Hat mir viel Spaß bei der Lektüre bereitet und mich von der Schmach abgelenkt, heute nach schlappen 37 Minuten abgebrochen zu haben, nur weil ein paar unscheinbare Wölkchen den Himmel verdunkelten, zornige Grummler von sich gaben und kleine, weiße Kügelchen auf mich herabschmissen.
Als dann noch silbrig zischende Blitze dazukamen, die so gar nicht nach Amors Pfeilen aussahen, habe ich mich schnell aus dem sich in Matsch verwandelnden Staub gemacht, bevor die Silberblitze mich und meinen MP3-Stick als Entladeantenne missbrauchen konnten.

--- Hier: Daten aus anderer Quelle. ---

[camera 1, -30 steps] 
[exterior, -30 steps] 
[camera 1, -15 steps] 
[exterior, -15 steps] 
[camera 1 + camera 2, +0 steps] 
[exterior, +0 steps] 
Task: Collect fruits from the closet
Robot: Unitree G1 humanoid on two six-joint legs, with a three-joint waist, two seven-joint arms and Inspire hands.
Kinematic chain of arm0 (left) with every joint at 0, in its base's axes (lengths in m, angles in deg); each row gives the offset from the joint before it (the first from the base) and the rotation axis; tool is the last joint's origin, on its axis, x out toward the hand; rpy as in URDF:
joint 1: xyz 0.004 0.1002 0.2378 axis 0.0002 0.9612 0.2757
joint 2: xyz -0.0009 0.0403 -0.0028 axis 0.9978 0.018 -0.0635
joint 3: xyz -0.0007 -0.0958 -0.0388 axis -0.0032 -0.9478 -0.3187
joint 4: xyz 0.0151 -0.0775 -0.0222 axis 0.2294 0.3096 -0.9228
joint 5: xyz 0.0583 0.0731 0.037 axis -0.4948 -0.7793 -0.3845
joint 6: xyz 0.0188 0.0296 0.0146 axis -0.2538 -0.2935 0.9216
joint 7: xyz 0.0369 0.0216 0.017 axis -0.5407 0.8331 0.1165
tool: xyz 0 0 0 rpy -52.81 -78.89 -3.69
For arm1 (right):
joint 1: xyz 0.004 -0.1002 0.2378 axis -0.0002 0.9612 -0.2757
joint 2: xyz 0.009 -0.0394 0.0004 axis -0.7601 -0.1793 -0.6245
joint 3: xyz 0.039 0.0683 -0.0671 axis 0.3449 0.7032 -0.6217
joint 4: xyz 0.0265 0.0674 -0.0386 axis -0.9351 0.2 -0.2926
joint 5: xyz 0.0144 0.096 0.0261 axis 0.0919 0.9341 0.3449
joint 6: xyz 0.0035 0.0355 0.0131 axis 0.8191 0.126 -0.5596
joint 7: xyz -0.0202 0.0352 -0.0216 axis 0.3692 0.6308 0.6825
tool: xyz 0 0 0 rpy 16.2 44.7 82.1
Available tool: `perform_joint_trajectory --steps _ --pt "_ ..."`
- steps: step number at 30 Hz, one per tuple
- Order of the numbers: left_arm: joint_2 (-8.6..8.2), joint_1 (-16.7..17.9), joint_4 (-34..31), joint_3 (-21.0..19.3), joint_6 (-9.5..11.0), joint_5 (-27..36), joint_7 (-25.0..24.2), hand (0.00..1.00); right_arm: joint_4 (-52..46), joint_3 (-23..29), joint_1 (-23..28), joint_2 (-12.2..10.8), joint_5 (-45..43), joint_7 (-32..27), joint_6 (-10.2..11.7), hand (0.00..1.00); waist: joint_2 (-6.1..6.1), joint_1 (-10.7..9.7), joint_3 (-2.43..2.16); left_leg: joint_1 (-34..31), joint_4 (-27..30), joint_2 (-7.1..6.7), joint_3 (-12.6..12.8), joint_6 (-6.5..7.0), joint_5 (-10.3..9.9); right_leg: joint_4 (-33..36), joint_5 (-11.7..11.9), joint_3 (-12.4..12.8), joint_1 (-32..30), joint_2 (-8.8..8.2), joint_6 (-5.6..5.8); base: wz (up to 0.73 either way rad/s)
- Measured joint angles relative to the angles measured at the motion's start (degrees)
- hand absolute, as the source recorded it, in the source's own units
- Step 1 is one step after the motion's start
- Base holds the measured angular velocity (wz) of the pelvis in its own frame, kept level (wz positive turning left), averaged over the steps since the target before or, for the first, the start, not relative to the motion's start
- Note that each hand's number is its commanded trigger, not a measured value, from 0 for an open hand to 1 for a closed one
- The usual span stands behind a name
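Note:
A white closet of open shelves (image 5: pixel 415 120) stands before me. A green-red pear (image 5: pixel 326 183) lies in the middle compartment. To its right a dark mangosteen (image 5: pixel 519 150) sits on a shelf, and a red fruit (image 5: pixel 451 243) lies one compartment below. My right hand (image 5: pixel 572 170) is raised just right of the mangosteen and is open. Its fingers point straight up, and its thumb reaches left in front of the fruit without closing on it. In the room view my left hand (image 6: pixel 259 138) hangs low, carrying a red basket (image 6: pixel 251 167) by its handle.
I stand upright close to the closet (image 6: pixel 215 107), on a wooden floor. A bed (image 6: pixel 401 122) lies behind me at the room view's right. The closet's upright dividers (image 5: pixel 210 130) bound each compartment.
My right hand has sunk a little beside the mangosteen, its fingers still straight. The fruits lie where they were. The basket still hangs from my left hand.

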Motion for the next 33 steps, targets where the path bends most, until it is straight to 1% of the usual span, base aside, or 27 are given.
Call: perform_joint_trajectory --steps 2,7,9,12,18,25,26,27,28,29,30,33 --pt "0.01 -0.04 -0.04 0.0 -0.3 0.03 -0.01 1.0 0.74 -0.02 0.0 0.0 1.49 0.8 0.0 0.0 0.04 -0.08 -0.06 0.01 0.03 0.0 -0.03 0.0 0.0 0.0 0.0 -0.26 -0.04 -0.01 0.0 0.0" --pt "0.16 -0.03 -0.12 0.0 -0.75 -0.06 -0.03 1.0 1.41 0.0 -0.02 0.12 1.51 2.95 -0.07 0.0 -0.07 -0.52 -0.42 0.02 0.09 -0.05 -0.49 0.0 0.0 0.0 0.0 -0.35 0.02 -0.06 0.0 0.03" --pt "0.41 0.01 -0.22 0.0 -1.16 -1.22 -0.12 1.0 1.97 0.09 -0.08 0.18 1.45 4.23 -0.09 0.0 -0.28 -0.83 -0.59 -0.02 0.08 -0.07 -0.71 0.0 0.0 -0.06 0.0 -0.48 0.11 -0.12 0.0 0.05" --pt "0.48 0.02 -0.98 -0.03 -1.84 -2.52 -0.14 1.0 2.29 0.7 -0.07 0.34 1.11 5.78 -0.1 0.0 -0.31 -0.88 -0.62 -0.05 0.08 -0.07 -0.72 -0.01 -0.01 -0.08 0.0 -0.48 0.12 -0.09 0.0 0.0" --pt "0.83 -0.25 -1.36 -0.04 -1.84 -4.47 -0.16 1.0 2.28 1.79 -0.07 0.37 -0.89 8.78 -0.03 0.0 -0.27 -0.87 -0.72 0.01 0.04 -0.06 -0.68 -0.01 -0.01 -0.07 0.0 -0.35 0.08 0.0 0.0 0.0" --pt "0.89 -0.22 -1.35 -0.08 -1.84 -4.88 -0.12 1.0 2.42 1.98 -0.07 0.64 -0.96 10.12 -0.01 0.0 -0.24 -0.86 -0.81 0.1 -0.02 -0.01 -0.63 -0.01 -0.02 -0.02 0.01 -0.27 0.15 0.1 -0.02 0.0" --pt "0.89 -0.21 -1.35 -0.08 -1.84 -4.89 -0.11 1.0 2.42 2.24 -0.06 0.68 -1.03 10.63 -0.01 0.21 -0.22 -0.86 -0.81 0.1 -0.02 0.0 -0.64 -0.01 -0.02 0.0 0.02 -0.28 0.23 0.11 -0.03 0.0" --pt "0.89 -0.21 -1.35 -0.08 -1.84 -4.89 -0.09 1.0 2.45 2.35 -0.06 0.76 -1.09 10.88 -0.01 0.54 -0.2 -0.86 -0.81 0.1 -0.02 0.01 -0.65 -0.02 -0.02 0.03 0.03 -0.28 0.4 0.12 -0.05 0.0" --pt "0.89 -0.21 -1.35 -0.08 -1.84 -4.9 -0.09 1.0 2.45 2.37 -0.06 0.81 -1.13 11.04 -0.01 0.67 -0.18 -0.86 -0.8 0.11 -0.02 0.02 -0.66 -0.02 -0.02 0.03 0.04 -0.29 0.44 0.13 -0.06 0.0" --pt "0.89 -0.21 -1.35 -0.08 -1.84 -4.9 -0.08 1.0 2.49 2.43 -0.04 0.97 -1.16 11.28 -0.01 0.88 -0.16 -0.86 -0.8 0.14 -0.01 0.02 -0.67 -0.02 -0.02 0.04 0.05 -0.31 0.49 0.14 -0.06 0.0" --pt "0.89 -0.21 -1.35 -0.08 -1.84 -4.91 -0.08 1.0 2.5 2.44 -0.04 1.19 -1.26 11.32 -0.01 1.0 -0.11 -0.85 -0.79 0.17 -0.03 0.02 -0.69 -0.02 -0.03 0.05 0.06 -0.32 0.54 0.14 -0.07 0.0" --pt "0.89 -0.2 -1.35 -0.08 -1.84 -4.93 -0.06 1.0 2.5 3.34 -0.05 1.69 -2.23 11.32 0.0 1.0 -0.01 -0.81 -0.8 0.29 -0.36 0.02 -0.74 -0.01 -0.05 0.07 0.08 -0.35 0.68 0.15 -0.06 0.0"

P.S.: Auch ich harre noch der Rührteigbackmischungen und feuchten Küsse - sie könnten auch von einem vorbeitrottenden Königssohn auf wahlweise weißem oder schwarzem Schimmel stammen (ich weiß, das geeeeeht gar nich, aber im Pott gibbet ja auch nich soooo viele Prinzen (höchstens inner Rolle verpackt)).

Muttertägliche Grüße von einer, die auch gar keine Mutter ist
a
"Guten Tag, wir machen ein Interview zum Thema Intellekt. Was sagen Sie als Nicht-Betroffener dazu?"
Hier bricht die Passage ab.